▶ _Exercise requirements_:
The full listing is to be returned exactly as given, but without pictures.

▶ _Dataset content_:
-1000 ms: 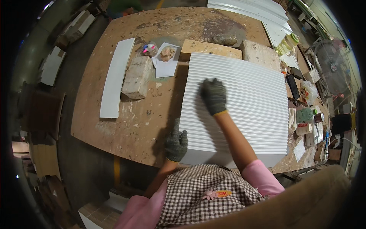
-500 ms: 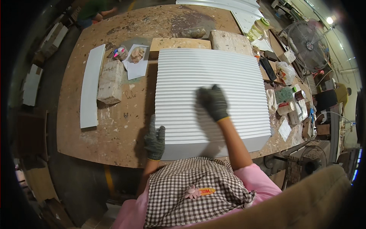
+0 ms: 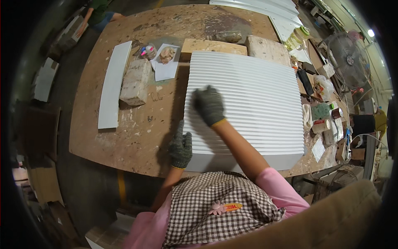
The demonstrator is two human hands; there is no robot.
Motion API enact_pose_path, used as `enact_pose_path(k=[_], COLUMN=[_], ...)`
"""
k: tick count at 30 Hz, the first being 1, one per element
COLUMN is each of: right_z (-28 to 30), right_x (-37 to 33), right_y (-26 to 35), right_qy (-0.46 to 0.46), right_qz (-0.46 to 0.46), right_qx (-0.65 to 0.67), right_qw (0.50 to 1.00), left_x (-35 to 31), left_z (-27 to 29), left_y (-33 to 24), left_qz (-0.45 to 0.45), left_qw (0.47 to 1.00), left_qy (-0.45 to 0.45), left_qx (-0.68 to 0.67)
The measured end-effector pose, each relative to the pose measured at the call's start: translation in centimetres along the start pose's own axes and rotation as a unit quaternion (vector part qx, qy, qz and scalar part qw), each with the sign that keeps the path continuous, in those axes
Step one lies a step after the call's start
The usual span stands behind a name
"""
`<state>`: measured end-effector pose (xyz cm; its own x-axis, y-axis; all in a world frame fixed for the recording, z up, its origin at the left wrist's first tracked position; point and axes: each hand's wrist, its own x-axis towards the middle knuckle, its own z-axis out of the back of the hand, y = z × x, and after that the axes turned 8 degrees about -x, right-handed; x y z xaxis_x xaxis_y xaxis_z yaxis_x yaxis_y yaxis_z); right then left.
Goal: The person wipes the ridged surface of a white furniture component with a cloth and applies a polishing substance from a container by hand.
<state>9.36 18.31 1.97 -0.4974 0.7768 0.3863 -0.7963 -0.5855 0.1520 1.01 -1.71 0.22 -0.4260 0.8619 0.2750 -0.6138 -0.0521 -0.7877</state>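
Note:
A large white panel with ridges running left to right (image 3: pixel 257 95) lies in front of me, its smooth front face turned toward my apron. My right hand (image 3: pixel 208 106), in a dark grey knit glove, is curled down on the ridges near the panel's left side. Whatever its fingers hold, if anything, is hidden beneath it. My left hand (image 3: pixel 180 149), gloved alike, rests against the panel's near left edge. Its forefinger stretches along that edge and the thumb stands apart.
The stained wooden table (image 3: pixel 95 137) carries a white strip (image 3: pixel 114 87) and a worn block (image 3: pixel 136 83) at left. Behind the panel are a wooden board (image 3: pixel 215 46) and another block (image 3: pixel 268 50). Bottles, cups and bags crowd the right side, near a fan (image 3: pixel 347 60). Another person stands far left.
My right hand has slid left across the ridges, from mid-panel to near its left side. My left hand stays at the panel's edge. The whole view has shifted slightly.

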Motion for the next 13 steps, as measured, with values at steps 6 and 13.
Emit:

▶ _Response area_:
-1000 ms: 
-500 ms: 
+0 ms: 
The demonstrator is two human hands; there is no robot.
Motion API enact_pose_path, used as `enact_pose_path(k=[_], COLUMN=[_], ...)`
"""
k: tick count at 30 Hz, the first being 1, one per element
COLUMN is each of: right_z (-28 to 30), right_x (-37 to 33), right_y (-26 to 35), right_qy (-0.46 to 0.46), right_qz (-0.46 to 0.46), right_qx (-0.65 to 0.67), right_qw (0.50 to 1.00), left_x (-35 to 31), left_z (-27 to 29), left_y (-33 to 24), left_qz (-0.45 to 0.45), left_qw (0.47 to 1.00), left_qy (-0.45 to 0.45), left_qx (-0.68 to 0.67)
The measured end-effector pose, each relative to the pose measured at the call's start: translation in centimetres along the start pose's own axes and rotation as a unit quaternion (vector part qx, qy, qz and scalar part qw), each with the sign that keeps the path continuous, in those axes
Step one lies a step after the call's start
The usual span stands behind a name
"""
`<state>`: measured end-effector pose (xyz cm; its own x-axis, y-axis; all in a world frame fixed for the recording, z up, its origin at the left wrist's first tracked position; point and axes: each hand's wrist, its own x-axis towards the middle knuckle, its own z-axis out of the back of the hand, y = z × x, and after that the axes turned 8 degrees about -x, right-handed; x y z xaxis_x xaxis_y xaxis_z yaxis_x yaxis_y yaxis_z); right then left.
Goal: The person wipes the ridged surface of a white furniture component with a cloth and applies a polishing substance from a container by hand.
<state>9.36 18.31 1.97 -0.4974 0.7768 0.3863 -0.7963 -0.5855 0.1520 1.01 -1.71 0.22 -0.4260 0.8619 0.2750 -0.6138 -0.0521 -0.7877</state>
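Note:
A large white panel with ridges running left to right (image 3: pixel 257 95) lies in front of me, its smooth front face turned toward my apron. My right hand (image 3: pixel 208 106), in a dark grey knit glove, is curled down on the ridges near the panel's left side. Whatever its fingers hold, if anything, is hidden beneath it. My left hand (image 3: pixel 180 149), gloved alike, rests against the panel's near left edge. Its forefinger stretches along that edge and the thumb stands apart.
The stained wooden table (image 3: pixel 95 137) carries a white strip (image 3: pixel 114 87) and a worn block (image 3: pixel 136 83) at left. Behind the panel are a wooden board (image 3: pixel 215 46) and another block (image 3: pixel 268 50). Bottles, cups and bags crowd the right side, near a fan (image 3: pixel 347 60). Another person stands far left.
My right hand has slid left across the ridges, from mid-panel to near its left side. My left hand stays at the panel's edge. The whole view has shifted slightly.
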
Motion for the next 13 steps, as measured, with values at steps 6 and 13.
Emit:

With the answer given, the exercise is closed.